_Instructions for the task:_ Scan the entries below and count the lines holding the string "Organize". Supply only the number.

↓↓↓

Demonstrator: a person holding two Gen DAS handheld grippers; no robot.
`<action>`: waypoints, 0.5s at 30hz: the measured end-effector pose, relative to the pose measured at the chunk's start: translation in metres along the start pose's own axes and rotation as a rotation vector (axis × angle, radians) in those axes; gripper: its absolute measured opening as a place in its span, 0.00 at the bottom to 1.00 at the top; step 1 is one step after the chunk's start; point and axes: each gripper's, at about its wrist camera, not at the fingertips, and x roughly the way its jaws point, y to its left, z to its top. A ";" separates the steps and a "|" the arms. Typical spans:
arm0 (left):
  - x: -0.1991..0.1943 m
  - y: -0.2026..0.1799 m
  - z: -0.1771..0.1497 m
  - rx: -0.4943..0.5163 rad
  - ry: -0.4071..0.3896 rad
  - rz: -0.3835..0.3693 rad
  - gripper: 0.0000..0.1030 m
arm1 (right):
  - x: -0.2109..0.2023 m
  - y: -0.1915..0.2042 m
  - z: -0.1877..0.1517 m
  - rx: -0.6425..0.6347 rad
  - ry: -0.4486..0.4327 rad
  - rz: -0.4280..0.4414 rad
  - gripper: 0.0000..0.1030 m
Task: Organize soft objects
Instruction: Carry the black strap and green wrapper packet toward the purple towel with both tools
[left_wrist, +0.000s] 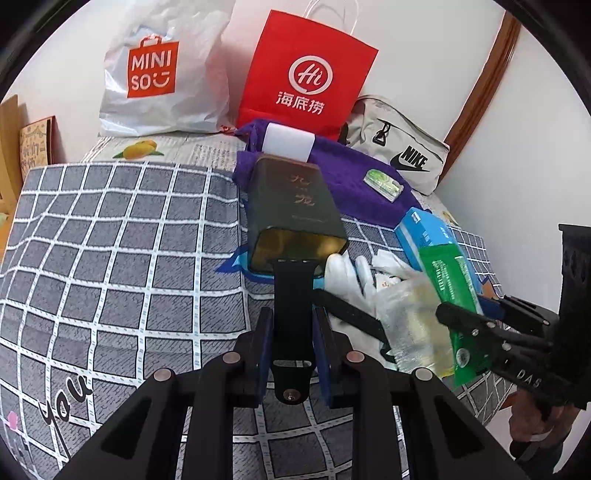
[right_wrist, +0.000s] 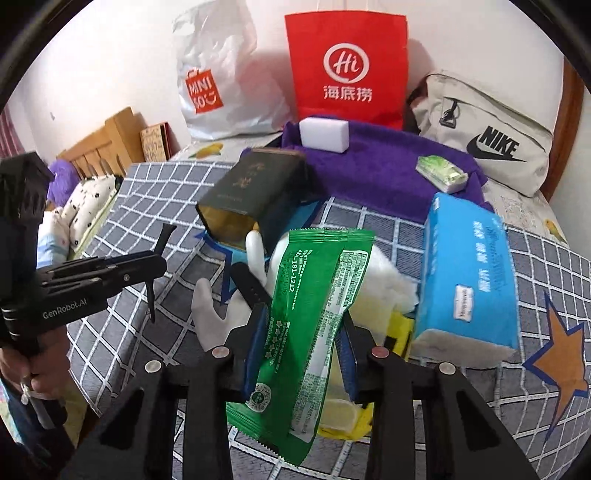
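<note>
Pinching a black strap (left_wrist: 291, 295), left gripper (left_wrist: 291, 354); right gripper (right_wrist: 301, 345) clamps green packet (right_wrist: 310, 302) above cluttered bedspread (left_wrist: 110, 240).

— Where do we look from on the left?
— Low over the bed (left_wrist: 110, 236), along the left hand-held gripper (left_wrist: 291, 354), facing the wall.
— And on the right?
— Close above the clutter, same heading. We share the red paper bag (right_wrist: 347, 66), purple towel (right_wrist: 376, 166) and dark tin (left_wrist: 295, 206).
</note>
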 end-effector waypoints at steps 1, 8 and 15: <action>-0.001 -0.001 0.001 0.001 -0.002 0.002 0.20 | -0.003 -0.002 0.001 0.003 -0.007 -0.002 0.35; -0.009 -0.010 0.016 0.001 -0.016 0.011 0.20 | -0.023 -0.025 0.013 0.020 -0.046 -0.013 0.35; -0.009 -0.023 0.038 0.020 -0.026 0.016 0.20 | -0.037 -0.050 0.033 0.031 -0.085 -0.019 0.35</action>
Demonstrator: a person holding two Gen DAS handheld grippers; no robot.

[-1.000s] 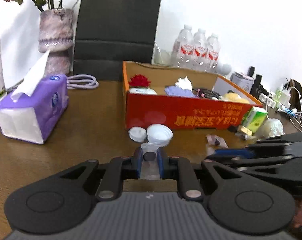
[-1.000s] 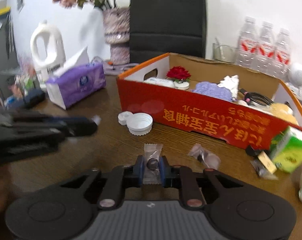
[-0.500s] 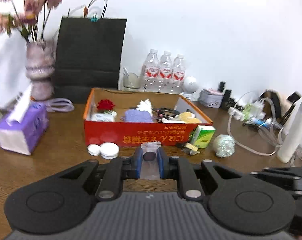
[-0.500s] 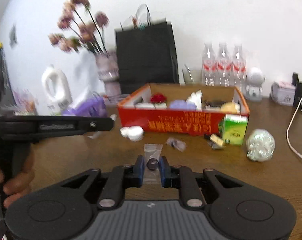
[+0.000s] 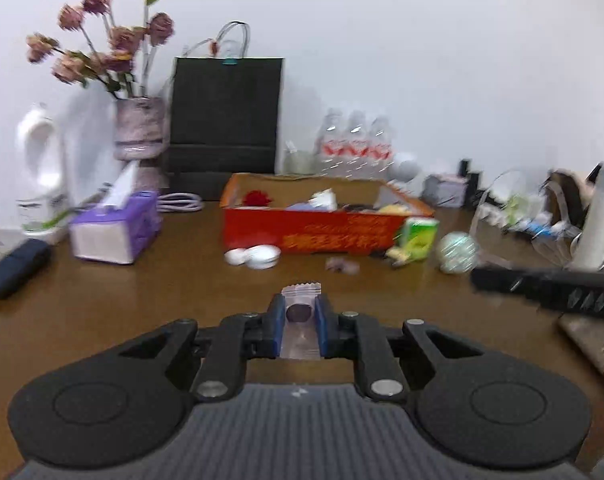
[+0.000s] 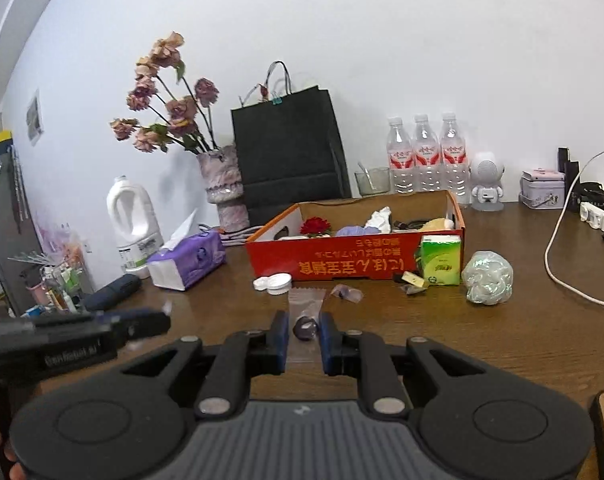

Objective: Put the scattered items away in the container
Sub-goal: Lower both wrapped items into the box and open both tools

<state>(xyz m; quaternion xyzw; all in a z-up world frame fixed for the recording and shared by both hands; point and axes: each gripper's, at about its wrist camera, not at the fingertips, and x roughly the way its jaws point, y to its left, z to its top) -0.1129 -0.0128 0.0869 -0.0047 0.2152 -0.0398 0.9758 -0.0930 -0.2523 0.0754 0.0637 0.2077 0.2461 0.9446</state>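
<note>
Left hand-held gripper (image 5: pixel 299 314) nearly closed, blue pads pinching a clear-wrapped dark round candy (image 5: pixel 299 313), lifted off the brown wooden desk (image 5: pixel 142 300). Right hand-held gripper (image 6: pixel 304 330) likewise nearly closed on a second clear-wrapped dark candy (image 6: pixel 305 327), also held above desk. Left view blurred.

Red-orange open cardboard box (image 6: pixel 354 266) at 12 o'clock from both grippers, well apart, already holding red flower, purple cloth, white crumpled item, cable, yellow thing.

Loose on desk along box front: two white round lids (image 6: pixel 273 282) touching each other at box's 7 o'clock corner; small crumpled clear wrapper with dark piece (image 6: pixel 346 293) just in front; green-and-white carton (image 6: pixel 440 260) upright against box's right end; small yellow-black bits (image 6: pixel 412 280) beside carton; iridescent crumpled foil ball (image 6: pixel 488 278) at 3 o'clock of carton.

Purple tissue pack (image 6: pixel 188 258) at 10 o'clock, near white plastic jug (image 6: pixel 132 220). Black paper bag (image 6: pixel 288 156) behind box.
</note>
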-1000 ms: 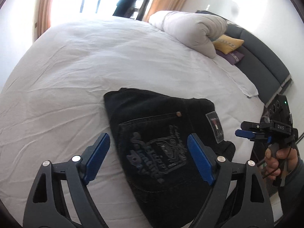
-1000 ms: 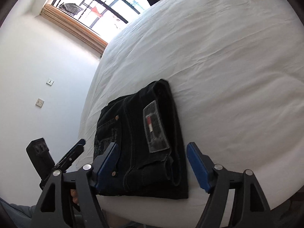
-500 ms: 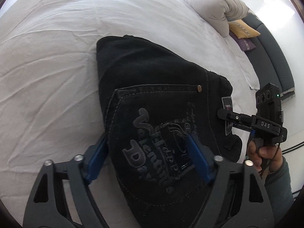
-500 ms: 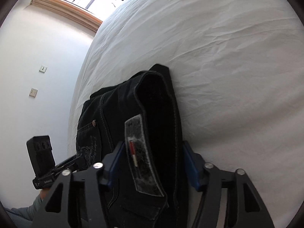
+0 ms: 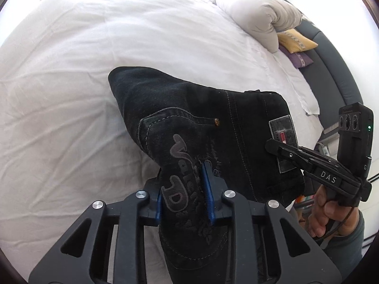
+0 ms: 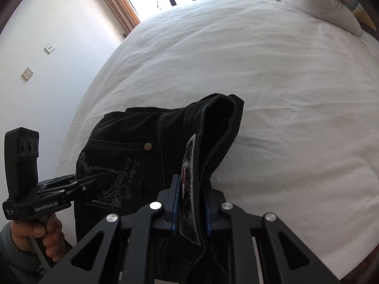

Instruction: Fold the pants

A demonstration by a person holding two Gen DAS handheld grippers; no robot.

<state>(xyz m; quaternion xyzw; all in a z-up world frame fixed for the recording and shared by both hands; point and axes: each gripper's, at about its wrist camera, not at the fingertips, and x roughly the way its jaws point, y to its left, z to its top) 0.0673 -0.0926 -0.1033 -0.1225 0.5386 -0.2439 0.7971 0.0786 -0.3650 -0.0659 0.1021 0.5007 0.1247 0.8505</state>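
From my station I saw the white bed fill both wrist views, its rolled duvet at one o'clock in the left view, a yellow cushion and a purple one just beside it. The folded black pants lay near the bed's edge, bunched upward where I gripped them. My left gripper, at six o'clock, was closing with its blue pads pinching the embroidered back pocket. My right gripper, likewise at six o'clock in its own view, was closing on the waistband at the brand patch, the fabric clamped between the pads. A brass rivet sat at the pocket's corner.
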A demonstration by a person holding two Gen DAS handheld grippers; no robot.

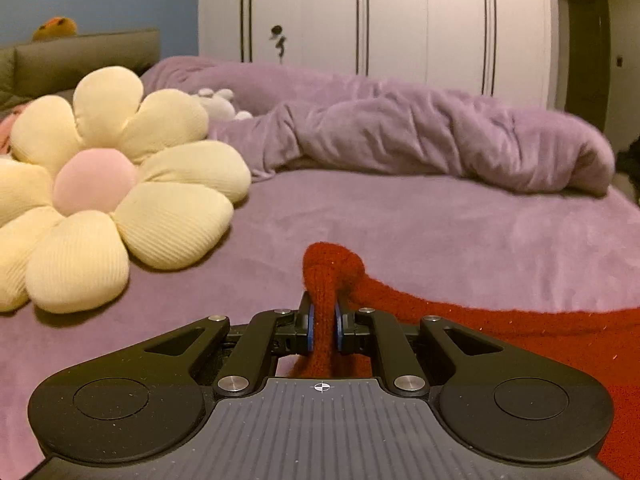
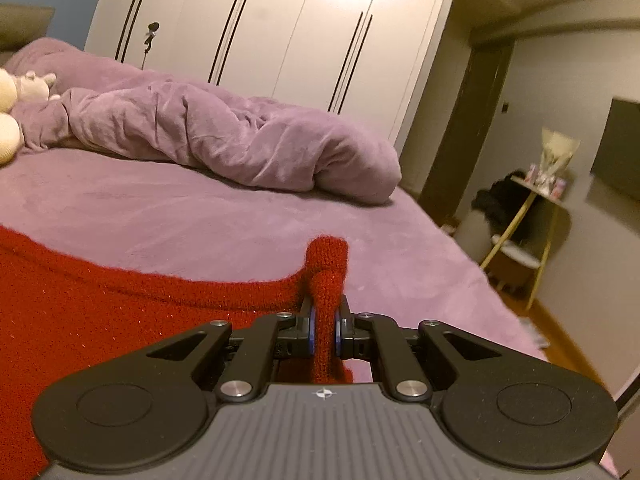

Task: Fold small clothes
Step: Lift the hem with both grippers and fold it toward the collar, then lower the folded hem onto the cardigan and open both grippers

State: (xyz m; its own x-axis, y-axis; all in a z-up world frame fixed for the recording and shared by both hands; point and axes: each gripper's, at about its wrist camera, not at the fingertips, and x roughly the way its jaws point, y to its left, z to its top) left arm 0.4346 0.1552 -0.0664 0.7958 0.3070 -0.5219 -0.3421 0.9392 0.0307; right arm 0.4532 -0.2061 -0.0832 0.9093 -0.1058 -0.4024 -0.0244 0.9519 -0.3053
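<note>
Nearest to us in the left wrist view, the left gripper [image 1: 325, 326] has its blue-padded jaws pressed together on a bunched fold of the red knitted garment [image 1: 520, 328]. The pinched fabric rises above the fingertips as a rounded knob and hangs below them toward the camera. In the right wrist view we see the same on the other side: the right gripper [image 2: 325, 330] is clamped on a narrow upright roll of that garment [image 2: 120, 300], whose blunt top stands above the jaws.

The garment is a deep red, fuzzy knit with a fine ribbed texture and tiny glinting flecks across its surface. Between the two pinched corners its far edge runs in a slack, slightly fraying line over the bed [image 1: 440, 220], and the cloth below that edge fills the lower corners of both views; we cannot tell what kind of garment it is.

Beyond the red edge we see the bed's purple plush cover, smooth and bare in the middle. To the left lies a cream flower-shaped cushion [image 1: 120, 184] with a pink centre. Farther back a rumpled purple duvet [image 1: 420, 132] stretches across the bed, with a small white plush toy [image 1: 216, 104] beside it. Behind everything stands a white wardrobe [image 1: 400, 20] with dark vertical handles.
</note>
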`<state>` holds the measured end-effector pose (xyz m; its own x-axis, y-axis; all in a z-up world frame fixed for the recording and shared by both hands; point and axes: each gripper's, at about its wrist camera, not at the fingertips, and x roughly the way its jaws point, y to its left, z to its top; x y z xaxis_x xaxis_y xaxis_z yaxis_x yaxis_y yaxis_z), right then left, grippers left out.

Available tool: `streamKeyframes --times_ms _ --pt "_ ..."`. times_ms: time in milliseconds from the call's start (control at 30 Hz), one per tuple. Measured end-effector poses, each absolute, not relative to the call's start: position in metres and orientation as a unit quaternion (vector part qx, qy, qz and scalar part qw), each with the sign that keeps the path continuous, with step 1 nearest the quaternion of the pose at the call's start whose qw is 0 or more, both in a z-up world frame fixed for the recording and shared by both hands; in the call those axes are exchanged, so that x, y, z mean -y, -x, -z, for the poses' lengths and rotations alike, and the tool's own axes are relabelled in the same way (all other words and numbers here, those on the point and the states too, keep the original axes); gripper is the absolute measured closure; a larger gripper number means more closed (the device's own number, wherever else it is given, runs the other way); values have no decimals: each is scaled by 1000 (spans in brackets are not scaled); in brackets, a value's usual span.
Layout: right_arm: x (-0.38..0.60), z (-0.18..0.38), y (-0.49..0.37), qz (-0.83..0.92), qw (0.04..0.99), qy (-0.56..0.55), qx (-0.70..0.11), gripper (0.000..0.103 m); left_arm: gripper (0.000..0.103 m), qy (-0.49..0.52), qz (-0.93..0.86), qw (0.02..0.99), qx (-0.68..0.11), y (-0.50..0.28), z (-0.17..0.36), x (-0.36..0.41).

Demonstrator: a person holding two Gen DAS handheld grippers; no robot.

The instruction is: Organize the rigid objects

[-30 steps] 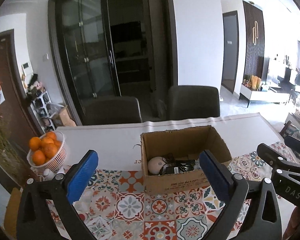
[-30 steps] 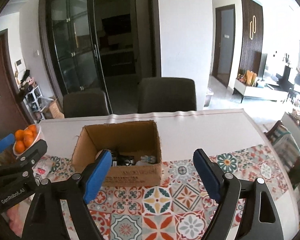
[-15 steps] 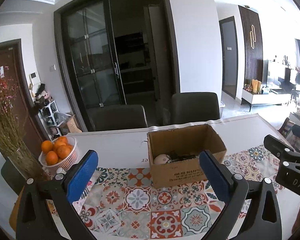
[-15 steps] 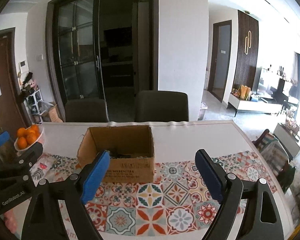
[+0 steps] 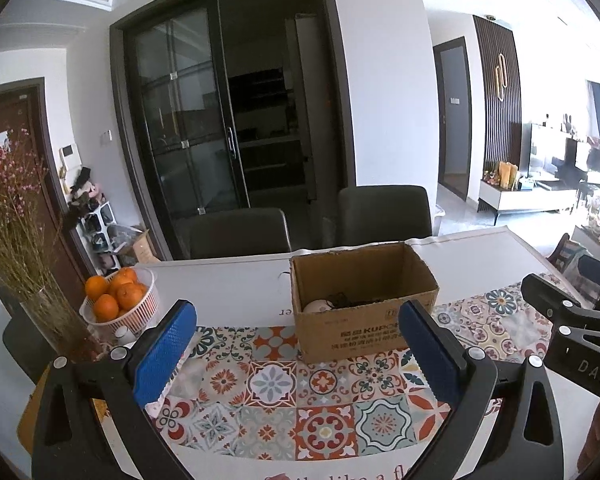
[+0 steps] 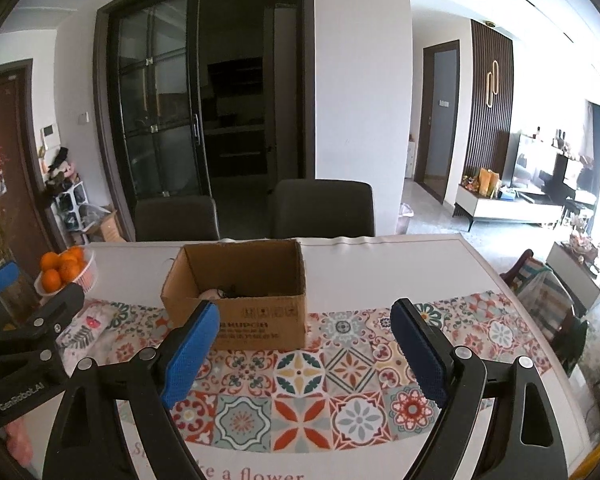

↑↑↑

_Task answer:_ 2